Los sociólogos de oficio o los simples aficionados a observar los cambios de costumbres estamos de enhorabuena, pues la realidad nos proporciona hoy abundante materia prima con la que teorizar o especular. Nuestros hábitos más arraigados están cambiando, uno tras otro, por la tozuda fuerza de las circunstancias. No, si al final va a tener razón Marx -Karl, no Groucho- y la base económica determina la superestructura, tal como ponía en «Principios elementales del Materialismo Histórico» de la chilena Marta Harnecker.

Nuevas costumbres, y también el enojoso retorno de otras viejas que creíamos arrumbadas en el desván de la Historia, como la vieja y polvorienta arpa de la que habla el famoso poema de Bécquer, don Gustavo Adolfo. El Estado del bienestar lo habrán inventado Bismarck, Franco o Felipe González, y la Iglesia católica será un gigantesco holding de ONG, pero el auténtico colchón, la red de seguridad que impide que en España se produzca -por ahora- un estallido social de incalculables proporciones, más allá de algunas hogueras puntuales, es la familia, esa institución tan criticada, denostada y vituperada desde hace mucho por tradicional, arcaica, retrógrada, rancia, casposa y facha, y que sin embargo tan útil resulta en tiempos de mudanza y tribulación. Dentro de unos cuantos años, cuando las familias españolas se ramifiquen como ocurre desde hace décadas en los USA y el desarraigo afecte a muchos más individuos, dejará de existir ese mecanismo de emergencia social (el divorcio y la movilidad geográfica, que en sí mismos no tienen nada de malo, llevan aparejadas, no obstante, unas mutaciones sociológicas irreversibles ), pero hoy por hoy los que caen al agua todavía encuentran manos dispuestas a arrojarles un cabo o un salvavidas para que no se hundan rumbo al fondo.

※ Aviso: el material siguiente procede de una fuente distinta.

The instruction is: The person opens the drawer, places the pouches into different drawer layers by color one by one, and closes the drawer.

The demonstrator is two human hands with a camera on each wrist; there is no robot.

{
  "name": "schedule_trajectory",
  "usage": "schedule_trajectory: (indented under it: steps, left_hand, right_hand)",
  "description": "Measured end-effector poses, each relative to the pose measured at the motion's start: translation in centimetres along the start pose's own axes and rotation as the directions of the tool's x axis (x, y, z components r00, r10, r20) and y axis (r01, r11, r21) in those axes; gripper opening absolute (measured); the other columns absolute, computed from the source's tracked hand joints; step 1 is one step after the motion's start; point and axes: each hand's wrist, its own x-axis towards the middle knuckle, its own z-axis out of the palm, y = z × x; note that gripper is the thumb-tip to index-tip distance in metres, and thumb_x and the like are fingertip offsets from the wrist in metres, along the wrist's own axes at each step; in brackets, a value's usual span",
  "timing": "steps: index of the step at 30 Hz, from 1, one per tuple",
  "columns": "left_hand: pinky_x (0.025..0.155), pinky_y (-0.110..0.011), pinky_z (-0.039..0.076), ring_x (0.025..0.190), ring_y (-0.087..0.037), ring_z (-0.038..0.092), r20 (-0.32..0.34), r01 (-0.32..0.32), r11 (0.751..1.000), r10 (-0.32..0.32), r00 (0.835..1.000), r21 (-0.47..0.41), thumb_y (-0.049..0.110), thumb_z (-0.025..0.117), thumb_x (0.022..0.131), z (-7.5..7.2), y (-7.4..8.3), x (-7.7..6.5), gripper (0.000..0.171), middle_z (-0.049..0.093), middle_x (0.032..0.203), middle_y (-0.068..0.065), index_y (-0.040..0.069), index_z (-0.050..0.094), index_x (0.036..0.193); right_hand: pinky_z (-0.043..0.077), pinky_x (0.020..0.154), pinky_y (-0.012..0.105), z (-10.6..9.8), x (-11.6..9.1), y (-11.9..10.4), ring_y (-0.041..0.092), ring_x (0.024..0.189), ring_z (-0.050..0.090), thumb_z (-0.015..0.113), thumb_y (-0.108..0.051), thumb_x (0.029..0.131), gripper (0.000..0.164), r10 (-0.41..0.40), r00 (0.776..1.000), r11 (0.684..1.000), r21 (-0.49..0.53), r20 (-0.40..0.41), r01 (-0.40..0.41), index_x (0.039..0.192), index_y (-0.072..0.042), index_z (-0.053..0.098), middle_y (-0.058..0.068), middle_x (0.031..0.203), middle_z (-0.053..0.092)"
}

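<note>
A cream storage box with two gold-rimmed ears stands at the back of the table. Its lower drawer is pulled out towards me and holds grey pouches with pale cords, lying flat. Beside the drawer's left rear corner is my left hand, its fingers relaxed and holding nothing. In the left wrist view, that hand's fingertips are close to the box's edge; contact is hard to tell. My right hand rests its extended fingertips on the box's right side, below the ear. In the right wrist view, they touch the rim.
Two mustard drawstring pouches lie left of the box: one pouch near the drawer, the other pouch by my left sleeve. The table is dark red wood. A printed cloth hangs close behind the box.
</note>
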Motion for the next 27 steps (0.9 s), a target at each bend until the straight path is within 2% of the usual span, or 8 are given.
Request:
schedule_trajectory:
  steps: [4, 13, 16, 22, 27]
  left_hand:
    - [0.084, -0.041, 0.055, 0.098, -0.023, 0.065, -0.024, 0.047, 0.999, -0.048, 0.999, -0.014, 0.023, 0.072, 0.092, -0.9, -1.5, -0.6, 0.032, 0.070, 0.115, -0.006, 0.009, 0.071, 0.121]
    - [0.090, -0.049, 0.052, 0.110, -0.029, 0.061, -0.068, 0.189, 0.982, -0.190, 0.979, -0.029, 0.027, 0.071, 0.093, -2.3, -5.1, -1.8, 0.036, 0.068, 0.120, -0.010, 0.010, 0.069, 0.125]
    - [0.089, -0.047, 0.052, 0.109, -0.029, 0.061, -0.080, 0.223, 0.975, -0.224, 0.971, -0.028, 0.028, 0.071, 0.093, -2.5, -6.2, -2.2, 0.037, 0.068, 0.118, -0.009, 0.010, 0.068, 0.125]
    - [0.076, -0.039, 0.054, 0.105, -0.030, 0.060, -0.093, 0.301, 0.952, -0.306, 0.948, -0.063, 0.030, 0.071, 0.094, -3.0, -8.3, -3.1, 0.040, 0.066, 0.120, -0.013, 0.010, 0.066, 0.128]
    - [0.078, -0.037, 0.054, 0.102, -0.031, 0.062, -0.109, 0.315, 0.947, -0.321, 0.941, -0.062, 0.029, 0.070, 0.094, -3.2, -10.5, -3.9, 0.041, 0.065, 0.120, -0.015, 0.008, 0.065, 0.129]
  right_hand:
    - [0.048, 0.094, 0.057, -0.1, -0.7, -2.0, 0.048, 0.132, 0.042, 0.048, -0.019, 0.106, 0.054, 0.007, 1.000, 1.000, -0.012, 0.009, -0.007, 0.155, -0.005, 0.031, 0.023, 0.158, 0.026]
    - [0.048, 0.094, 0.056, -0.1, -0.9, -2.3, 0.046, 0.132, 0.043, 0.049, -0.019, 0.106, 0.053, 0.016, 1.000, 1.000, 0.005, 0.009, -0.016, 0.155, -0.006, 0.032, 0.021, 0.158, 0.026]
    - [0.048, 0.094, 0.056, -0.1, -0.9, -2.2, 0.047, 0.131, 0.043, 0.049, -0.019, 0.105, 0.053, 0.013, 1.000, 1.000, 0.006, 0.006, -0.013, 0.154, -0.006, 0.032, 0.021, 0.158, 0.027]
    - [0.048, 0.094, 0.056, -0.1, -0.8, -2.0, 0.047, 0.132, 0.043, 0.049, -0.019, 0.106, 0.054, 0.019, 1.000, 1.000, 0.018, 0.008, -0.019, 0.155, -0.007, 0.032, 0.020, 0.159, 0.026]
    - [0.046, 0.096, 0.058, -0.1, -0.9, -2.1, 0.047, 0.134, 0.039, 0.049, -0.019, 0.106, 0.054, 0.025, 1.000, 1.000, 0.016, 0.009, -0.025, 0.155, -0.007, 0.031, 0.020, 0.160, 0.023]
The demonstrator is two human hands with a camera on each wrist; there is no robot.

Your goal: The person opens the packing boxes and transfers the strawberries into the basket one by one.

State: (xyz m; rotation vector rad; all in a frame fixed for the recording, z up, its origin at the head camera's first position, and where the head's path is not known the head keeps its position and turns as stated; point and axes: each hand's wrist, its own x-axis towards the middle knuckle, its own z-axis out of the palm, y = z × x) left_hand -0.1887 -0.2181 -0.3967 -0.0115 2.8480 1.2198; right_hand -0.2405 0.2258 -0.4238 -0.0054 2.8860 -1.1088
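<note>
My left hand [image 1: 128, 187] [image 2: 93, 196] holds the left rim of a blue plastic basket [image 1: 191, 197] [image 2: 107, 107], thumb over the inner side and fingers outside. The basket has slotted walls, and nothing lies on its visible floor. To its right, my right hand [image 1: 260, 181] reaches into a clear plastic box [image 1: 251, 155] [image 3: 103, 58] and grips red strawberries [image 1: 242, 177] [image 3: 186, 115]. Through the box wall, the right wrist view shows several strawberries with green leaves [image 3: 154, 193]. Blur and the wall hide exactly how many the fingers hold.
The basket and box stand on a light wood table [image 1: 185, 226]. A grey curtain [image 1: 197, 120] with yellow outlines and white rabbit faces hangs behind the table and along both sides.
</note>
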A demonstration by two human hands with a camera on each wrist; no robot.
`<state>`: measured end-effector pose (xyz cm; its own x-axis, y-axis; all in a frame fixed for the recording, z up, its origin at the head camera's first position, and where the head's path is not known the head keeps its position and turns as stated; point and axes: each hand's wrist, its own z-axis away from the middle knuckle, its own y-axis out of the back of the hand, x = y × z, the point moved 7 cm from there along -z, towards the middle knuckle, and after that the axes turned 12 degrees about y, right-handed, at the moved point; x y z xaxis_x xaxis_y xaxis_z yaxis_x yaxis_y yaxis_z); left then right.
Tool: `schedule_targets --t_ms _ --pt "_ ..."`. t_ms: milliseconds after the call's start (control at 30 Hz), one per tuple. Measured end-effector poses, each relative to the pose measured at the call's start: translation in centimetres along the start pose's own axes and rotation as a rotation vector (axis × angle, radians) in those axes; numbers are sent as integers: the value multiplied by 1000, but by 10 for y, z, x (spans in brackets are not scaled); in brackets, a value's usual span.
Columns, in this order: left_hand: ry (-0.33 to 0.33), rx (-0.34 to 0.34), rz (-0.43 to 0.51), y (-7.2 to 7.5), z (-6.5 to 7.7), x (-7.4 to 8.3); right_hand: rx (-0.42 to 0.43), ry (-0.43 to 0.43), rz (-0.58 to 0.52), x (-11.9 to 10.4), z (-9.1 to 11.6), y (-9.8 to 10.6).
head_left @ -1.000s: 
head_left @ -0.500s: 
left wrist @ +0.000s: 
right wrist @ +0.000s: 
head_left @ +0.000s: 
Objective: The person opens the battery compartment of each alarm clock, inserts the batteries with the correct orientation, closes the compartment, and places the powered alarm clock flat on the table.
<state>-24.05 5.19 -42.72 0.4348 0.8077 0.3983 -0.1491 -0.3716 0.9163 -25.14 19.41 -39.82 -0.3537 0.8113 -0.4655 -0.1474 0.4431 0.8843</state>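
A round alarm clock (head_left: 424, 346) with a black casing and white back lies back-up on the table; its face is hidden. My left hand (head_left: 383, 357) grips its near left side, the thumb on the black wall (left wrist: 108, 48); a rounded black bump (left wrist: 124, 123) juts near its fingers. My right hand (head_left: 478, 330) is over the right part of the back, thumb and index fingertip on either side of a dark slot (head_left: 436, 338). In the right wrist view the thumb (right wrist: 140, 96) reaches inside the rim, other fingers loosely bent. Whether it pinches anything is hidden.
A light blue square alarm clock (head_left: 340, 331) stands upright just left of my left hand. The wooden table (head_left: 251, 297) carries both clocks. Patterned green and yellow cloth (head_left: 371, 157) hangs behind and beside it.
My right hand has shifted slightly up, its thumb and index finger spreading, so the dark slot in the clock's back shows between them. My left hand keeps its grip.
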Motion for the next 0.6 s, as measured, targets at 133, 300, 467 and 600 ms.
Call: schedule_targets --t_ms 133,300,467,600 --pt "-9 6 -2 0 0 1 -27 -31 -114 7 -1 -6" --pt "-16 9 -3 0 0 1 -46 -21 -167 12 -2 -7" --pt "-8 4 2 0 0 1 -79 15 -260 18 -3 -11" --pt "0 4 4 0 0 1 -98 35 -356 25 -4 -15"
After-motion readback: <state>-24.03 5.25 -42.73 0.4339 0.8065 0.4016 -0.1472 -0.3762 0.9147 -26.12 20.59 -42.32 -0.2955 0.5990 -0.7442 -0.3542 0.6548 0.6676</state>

Se modifica el modelo clásico de familia, sustituido a menudo por otras propuestas, pero por heterodoxas que sean éstas, todavía hay alguien ahí, preparado para echar una mano cuando afuera pinten bastos. El domicilio familiar acostumbra a ser un puerto relativamente seguro frente a las marejadas de la vida, y los padres de hoy en día ya no son los estrictos gobernantes de antaño, que imponían unilateralmente las reglas draconianas de una sociedad patriarcal y autoritaria. Ahora ejercen más bien de amables hosteleros que corren con todos los gastos del huésped-retoño, le permiten cocinar en las habitaciones, subir extraños a casa e incluso introducir animales de compañía sin exigirle nada a cambio. Los polluelos no pueden abandonar el cascarón y volar en libertad, como sería lo deseable, por exigencias del rígido guion socioeconómico que nos ha tocado interpretar, pero al menos saben que el nido está aseado, calentito y bien surtido de alpiste.

Claro que todo eso, repito, no será eterno, e irá cambiando paulatinamente, pues los nuevos tiempos que se anuncian en el horizonte traen en su equipaje la fragmentación del clan y un creciente desarraigo personal. Pero mientras se mantenga el sostén familiar, el país podrá digerir cinco millones y pico de teóricos desempleados, e incluso unos cuantos más, sin que tengamos que salir a la calle armados hasta los dientes, como en un filme apocalíptico. De este modo vamos tirando, que es un verbo que a los españoles siempre nos ha gustado mucho conjugar, eternos parcheadores y recauchutadores como somos, porque el presupuesto no nos permite ni siquiera la posibilidad de sustituir los neumáticos gastados.